_YOUR TASK_
Repeat the lines of the data that follow, please, starting at the first and stopping after the one with "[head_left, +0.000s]".

(THE INPUT begins)

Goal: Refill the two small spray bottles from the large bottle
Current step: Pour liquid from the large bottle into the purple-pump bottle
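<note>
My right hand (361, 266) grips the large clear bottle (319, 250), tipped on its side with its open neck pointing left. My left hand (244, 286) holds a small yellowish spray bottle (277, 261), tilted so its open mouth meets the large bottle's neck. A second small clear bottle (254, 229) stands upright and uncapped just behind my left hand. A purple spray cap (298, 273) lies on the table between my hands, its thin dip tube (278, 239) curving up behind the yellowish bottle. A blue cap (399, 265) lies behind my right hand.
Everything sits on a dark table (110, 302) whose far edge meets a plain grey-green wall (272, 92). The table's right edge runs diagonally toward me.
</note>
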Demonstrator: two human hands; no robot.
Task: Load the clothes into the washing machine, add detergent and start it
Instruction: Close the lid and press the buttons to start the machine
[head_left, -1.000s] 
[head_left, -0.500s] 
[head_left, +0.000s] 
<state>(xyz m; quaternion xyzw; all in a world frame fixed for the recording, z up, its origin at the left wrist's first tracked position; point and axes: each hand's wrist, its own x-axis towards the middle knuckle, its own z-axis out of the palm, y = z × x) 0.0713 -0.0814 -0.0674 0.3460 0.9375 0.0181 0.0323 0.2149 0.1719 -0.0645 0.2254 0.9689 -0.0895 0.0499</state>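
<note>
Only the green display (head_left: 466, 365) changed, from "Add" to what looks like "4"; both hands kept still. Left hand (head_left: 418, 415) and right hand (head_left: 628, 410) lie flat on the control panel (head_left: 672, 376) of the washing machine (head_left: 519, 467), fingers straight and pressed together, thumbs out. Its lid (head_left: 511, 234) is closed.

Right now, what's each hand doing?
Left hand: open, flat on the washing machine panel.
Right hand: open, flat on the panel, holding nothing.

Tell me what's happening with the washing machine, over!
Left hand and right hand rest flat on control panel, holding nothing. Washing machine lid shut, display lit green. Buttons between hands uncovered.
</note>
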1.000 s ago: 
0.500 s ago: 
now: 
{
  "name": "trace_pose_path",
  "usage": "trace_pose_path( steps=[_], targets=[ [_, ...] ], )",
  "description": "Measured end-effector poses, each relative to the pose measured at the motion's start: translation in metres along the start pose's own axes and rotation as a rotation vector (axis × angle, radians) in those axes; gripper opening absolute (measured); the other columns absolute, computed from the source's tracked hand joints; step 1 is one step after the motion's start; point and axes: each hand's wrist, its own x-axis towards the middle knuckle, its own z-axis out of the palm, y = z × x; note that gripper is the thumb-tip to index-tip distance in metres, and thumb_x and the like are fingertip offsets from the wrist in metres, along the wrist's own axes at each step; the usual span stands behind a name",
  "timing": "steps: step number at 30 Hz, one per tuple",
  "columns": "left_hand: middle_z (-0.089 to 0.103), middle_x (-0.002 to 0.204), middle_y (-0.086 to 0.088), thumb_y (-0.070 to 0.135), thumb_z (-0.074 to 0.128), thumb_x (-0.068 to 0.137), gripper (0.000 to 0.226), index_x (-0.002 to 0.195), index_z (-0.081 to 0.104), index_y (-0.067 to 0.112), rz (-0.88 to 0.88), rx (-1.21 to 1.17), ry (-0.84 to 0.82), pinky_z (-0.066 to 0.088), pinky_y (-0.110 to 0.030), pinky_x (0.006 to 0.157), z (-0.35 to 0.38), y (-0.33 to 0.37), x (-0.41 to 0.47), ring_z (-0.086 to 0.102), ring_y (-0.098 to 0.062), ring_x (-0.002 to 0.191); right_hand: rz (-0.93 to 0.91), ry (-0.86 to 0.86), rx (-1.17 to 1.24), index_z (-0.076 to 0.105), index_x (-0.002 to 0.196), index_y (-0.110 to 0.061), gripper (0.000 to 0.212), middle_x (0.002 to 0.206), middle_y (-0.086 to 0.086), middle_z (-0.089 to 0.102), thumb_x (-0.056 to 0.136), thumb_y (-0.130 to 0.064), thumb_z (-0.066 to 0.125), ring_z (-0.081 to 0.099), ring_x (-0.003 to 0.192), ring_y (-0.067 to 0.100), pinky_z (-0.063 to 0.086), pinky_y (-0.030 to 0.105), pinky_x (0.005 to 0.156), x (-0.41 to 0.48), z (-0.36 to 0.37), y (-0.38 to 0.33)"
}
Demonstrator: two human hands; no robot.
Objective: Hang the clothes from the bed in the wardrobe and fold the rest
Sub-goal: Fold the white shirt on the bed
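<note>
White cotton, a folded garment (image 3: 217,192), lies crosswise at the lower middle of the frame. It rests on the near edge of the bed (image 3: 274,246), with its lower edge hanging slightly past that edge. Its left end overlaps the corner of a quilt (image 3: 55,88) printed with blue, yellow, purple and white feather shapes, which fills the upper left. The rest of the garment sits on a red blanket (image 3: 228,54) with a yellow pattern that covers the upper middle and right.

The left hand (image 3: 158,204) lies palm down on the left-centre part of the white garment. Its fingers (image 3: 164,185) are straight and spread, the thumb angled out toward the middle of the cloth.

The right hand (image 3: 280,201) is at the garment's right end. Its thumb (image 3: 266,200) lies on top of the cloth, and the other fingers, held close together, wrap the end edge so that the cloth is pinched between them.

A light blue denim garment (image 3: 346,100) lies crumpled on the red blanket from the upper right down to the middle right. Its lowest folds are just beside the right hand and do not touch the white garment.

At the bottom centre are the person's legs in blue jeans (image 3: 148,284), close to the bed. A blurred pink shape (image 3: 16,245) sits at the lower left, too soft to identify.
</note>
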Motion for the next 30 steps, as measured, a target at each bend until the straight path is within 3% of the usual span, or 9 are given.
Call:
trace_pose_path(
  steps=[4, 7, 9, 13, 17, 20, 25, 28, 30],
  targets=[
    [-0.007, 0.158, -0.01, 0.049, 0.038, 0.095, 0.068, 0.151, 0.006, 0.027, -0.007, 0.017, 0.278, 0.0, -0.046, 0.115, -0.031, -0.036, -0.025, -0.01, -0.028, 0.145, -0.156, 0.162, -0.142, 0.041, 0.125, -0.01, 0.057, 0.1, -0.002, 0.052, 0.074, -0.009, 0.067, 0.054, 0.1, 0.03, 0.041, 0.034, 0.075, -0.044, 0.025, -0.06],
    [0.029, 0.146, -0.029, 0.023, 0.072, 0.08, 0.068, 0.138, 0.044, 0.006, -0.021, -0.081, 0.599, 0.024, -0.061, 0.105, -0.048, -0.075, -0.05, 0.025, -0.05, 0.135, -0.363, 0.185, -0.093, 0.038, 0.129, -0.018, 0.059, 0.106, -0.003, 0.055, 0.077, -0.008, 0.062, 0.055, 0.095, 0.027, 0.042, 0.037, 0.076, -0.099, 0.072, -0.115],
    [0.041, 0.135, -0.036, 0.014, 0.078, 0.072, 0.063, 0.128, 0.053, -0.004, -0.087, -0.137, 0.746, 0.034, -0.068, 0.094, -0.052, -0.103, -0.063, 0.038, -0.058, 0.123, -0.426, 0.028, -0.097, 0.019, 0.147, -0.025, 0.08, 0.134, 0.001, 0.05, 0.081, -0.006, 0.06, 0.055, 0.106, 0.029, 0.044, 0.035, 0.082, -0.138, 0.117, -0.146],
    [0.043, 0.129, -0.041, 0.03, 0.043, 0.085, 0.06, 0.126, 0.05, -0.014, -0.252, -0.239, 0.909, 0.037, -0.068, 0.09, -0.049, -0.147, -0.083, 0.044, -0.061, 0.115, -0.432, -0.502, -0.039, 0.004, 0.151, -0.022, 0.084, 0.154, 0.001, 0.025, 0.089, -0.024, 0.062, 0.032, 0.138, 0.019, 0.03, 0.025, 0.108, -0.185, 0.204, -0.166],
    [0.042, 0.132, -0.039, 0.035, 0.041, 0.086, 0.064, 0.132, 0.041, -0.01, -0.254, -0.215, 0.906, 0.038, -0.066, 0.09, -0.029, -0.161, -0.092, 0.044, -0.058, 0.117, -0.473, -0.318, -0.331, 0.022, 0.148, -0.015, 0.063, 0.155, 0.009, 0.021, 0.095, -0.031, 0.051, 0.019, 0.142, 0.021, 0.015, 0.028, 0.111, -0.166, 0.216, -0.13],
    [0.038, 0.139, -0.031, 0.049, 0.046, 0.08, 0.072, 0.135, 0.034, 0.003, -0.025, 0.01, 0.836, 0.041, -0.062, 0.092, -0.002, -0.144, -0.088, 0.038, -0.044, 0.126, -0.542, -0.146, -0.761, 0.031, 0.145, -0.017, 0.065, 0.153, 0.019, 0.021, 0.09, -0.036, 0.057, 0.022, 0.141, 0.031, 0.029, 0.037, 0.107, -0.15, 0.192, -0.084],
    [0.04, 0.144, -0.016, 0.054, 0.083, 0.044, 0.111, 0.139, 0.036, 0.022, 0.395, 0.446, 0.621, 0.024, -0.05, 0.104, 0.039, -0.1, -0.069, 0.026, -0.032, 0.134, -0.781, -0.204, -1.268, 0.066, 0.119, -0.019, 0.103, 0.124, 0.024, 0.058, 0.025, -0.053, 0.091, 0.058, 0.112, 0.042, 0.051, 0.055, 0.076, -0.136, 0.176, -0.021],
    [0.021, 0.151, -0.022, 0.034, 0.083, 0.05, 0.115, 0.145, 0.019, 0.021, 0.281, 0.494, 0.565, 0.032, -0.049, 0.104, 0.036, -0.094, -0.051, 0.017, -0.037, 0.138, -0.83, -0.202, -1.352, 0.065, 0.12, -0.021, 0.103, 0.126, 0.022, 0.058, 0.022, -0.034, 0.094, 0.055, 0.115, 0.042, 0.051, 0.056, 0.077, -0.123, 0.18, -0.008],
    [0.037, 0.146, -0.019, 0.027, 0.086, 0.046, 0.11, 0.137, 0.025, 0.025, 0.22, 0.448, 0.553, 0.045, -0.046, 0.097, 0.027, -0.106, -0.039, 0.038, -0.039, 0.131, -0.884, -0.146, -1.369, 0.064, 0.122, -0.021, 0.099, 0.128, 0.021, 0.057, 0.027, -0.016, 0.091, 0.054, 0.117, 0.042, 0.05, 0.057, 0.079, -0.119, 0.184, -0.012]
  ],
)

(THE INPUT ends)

_RESPONSE BELOW_
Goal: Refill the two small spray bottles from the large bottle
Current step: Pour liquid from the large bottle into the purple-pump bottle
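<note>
My right hand (361, 266) grips the large clear bottle (319, 250), tipped on its side with its open neck pointing left. My left hand (244, 286) holds a small yellowish spray bottle (277, 261), tilted so its open mouth meets the large bottle's neck. A second small clear bottle (254, 229) stands upright and uncapped just behind my left hand. A purple spray cap (298, 273) lies on the table between my hands, its thin dip tube (278, 239) curving up behind the yellowish bottle. A blue cap (399, 265) lies behind my right hand.
Everything sits on a dark table (110, 302) whose far edge meets a plain grey-green wall (272, 92). The table's right edge runs diagonally toward me.
</note>
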Demonstrator: two human hands; no robot.
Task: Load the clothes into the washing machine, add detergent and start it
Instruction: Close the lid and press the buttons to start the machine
[head_left, -1.000s] 
[head_left, -0.500s] 
[head_left, +0.000s] 

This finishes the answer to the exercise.